GlobalSpa
01-Jul-2025
From day spas to therapist-free treatments and plant-based evolution, the APSWC is steering the wellness industry toward a future rooted in responsibility, inclusivity, and innovation.
In an era where “wellness” has become a global buzzword, one question remains critical: wellness for whom?
For the Asia-Pacific Spa & Wellness Coalition (APSWC), the answer lies not in more massages or luxury escapes but in meaningful reform—where spas nourish not just individuals but entire communities. That conviction was echoed at the APSWC Round Table 2025, held in Jakarta this April, where industry leaders gathered to rethink the very role of spas and wellness centers in modern society.
Who is the APSWC?
Founded in 2007 following an industry roundtable in Bali, the Asia Pacific Spa & Wellness Coalition is a Singapore-registered nonprofit that unites over 1,300 spa and wellness operators, suppliers, and consultants from across the region. With a mission to drive development, visibility, and sustainability, APSWC has become a regional authority and catalyst—bridging traditional healing with modern innovation and business acumen with social purpose.
Their annual Round Table, a closed-door strategic forum, gathers top-level stakeholders—from government bodies to wellness educators and spa directors to media—to collaboratively shape the industry’s trajectory. The 2025 edition focused on four key pillars: community wellness, touchless technology, plant-based nutrition, and the evolving role of day spas.
The Rise of ‘Community Wellness’
“Wellness begins with ‘we’,” and in a region grappling with rising adolescent mental health issues (1 in 7 boys and 1 in 9 girls aged 10–19 in Asia-Pacific now face mental health challenges), the spa sector is being urged to do more than relax—it’s being asked to intervene.
This means:
Creating safe spaces for emotional well-being
Integrating mental health literacy into spa manager training
Hiring CSR leaders to build two-way bridges between spas and surrounding communities
Supporting local economies through inclusive sourcing and training
The shift is both operational and philosophical. “We can’t serve wellness from an empty cup,” the report states, advocating for wellness leave, internal counselling, and burnout prevention programmes for practitioners themselves. After all, a therapist who’s physically exhausted or emotionally depleted can’t deliver holistic healing.
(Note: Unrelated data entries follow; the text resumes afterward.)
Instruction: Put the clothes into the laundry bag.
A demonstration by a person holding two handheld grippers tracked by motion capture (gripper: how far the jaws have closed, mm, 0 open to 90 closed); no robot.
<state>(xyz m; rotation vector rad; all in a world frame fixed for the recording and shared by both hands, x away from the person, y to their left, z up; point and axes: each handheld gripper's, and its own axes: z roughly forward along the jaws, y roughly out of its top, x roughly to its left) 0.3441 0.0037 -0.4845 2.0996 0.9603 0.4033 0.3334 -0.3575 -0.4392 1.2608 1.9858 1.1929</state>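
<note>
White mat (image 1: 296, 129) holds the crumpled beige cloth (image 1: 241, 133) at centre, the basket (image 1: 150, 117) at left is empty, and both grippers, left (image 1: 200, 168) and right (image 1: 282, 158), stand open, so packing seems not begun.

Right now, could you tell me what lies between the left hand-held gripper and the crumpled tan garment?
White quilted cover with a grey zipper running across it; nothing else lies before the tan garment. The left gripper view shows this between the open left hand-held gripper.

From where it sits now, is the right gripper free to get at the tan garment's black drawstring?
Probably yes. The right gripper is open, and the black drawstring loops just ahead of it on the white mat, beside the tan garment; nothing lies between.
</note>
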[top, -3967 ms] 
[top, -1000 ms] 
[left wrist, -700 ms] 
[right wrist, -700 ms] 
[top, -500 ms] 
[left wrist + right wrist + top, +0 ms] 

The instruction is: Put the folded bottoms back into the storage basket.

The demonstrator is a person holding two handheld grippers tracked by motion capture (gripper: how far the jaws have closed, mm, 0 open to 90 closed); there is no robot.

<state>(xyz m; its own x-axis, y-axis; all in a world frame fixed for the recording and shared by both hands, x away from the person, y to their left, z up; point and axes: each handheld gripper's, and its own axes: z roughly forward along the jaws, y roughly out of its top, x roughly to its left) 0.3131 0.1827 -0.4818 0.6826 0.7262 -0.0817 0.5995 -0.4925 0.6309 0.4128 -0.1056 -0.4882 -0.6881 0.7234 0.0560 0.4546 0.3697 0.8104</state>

Touchless Wellness: Fad or the Future?
Pandemic-era staffing shortages accelerated the rise of touchless therapies, from cryotherapy to LED light beds and sound healing to hydrotherapy pods. But far from replacing the human element, the APSWC argues that these technologies can free up therapists to become wellness consultants, providing oversight across multiple stations and therapies.
Culturally, Asia-Pacific’s rich tradition of non-contact rituals—from onsens to herbal steam rooms—already forms a foundation for this evolution. The future lies in building hybrid models that blend the best of both worlds.
Rethinking the Spa Menu: Plant-Based with Purpose
What you serve on a spa tray matters just as much as what’s on the treatment table. Plant-based nutrition is no longer a fringe trend—it’s a climate-conscious, health-forward imperative. And yet, misconceptions persist.
The white paper breaks it down:
Many plant-based foods (quinoa, tempeh, legumes, chia) are protein-rich
Not all vegan items are equal—processed substitutes may be bad for personal health even if good for the planet
Culinary training is essential before integration into wellness menus
The Day Spa Gets Its Due
Long overshadowed by destination wellness resorts, the humble day spa is finally being recognised as a frontline player in wellness tourism. These local sanctuaries offer more than massages—they can become community hubs for yoga, sound bathing, and post-treatment recovery. APSWC recommends greater collaboration between day spas and tour operators, community engagement and youth skill-building and clear therapist certification pathways and optional accreditations (like ASEAN Spa Standards).